Defense Secretary nominee Chuck Hagel is said to have no intention of withdrawing despite a Senate confirmation hearing most observers (including Democrats) found embarrassingly weak.
But on CBS’s “Face the Nation” Sunday, Sen. Lindsey Graham (R) of South Carolina said he’d block a vote on former Sen. Hagel if the White House doesn’t answer questions about its response to the terrorist attack on the US Consulate in Benghazi, Libya. And while CIA nominee John Brennan did much better in his confirmation hearing last week (and is a highly-regarded intelligence professional), Sen. Graham said he’s inclined to block that nomination too without more answers on Benghazi.
“I don’t think we should allow Brennan to go forward to the CIA directorship, Hagel to be confirmed for secretary of Defense, until the White House gives us an accounting," Graham said. "Did the president ever pick up the phone and call anyone in the Libyan government to help these folks?”
Meanwhile, Sen.
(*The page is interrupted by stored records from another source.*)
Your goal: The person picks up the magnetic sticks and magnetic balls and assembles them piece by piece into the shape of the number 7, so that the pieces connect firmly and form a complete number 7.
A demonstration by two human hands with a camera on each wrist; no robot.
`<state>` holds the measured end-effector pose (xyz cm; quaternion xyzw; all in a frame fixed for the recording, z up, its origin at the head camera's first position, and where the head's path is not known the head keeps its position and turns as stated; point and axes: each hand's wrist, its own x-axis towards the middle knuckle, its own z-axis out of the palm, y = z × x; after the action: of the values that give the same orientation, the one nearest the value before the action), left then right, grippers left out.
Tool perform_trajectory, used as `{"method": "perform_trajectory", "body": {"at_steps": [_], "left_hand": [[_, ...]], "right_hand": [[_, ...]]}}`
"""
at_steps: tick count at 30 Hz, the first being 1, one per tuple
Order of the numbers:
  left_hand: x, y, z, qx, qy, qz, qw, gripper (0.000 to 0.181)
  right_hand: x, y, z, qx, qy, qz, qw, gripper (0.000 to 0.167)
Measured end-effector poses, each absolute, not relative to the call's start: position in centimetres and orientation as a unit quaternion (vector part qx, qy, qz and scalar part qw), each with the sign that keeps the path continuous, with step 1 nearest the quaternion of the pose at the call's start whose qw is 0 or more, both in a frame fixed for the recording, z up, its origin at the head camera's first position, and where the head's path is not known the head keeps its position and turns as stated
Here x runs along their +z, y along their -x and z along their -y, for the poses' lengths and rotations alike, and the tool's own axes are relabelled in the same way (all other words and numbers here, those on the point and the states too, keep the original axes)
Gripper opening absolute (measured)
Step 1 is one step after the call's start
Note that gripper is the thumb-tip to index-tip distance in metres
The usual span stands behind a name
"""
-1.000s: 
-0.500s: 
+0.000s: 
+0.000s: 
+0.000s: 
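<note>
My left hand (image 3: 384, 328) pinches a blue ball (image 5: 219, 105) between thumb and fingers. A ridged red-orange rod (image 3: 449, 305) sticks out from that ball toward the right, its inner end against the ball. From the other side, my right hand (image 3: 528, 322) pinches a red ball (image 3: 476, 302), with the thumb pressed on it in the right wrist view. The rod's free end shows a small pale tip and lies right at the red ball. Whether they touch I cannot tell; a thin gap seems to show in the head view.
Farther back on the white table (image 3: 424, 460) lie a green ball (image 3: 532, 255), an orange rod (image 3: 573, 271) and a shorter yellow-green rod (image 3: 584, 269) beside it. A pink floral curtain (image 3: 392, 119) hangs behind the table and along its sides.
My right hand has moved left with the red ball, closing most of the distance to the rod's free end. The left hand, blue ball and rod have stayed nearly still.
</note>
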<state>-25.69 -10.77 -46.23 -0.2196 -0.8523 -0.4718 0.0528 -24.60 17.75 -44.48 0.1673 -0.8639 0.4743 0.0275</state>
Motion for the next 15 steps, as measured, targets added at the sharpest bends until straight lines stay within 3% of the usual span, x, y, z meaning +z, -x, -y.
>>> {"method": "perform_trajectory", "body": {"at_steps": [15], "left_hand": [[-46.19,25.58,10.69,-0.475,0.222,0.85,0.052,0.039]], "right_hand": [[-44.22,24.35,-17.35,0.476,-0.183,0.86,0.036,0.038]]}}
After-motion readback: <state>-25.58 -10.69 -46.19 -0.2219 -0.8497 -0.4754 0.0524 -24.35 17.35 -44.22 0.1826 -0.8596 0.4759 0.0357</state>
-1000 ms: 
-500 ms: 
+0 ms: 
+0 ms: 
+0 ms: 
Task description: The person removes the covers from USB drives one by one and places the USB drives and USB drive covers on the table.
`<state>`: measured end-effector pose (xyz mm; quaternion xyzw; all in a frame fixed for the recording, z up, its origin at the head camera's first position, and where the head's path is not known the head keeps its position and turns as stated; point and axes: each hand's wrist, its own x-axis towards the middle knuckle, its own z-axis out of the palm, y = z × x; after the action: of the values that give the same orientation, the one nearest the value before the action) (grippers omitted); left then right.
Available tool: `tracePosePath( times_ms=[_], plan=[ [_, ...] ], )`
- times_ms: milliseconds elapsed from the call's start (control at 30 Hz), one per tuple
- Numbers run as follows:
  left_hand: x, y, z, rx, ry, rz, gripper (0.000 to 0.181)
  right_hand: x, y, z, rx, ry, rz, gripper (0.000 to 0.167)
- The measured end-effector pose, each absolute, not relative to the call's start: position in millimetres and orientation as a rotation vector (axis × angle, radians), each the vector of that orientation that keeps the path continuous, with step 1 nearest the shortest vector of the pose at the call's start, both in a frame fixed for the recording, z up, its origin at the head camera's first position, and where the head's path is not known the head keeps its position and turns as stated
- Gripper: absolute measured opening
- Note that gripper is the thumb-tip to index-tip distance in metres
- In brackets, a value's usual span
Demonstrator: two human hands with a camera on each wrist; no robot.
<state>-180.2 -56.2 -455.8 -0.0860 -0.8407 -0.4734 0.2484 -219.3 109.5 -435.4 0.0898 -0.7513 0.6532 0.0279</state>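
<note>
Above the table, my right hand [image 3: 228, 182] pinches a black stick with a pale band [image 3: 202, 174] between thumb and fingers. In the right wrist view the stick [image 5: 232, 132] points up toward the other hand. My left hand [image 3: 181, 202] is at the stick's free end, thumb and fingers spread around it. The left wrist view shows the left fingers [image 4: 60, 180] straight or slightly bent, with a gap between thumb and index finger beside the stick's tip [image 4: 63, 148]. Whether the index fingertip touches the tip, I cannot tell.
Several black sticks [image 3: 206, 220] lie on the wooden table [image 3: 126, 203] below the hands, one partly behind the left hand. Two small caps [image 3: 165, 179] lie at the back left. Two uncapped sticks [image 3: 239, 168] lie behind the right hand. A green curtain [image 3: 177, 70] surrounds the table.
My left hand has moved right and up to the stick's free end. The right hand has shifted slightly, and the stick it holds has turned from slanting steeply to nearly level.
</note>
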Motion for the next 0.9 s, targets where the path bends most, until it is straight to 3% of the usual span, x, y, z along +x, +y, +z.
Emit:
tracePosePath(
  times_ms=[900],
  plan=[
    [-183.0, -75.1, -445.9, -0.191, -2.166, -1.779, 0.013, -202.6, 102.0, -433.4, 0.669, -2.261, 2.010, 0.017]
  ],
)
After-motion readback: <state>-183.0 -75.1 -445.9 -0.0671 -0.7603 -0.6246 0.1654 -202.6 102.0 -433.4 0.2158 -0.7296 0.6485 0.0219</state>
John McCain – Hagel’s chief inquisitor during the Pentagon nominee’s Senate Armed Services Committee hearing – criticized what he sees as the administration’s failure to intervene on behalf of rebels in Syria, calling it "one of the most shameful chapters in American history” on “Fox News Sunday.”
“Obama overruled Defense Secretary Leon Panetta, Secretary of State Hillary Clinton and other top advisors last year when he ruled out U.S attempts to arm Syrian rebels, it was revealed last week,” Politico reported Sunday. “Republicans have slammed Obama for the move, saying US intervention could have already led to the overthrow of Syrian President Basher Assad. Fighting between government forces and Syrian rebels has led to thousands of deaths and a growing refugee crisis.”
It’s unclear whether Obama will address this issue in his State of the Union address Tuesday.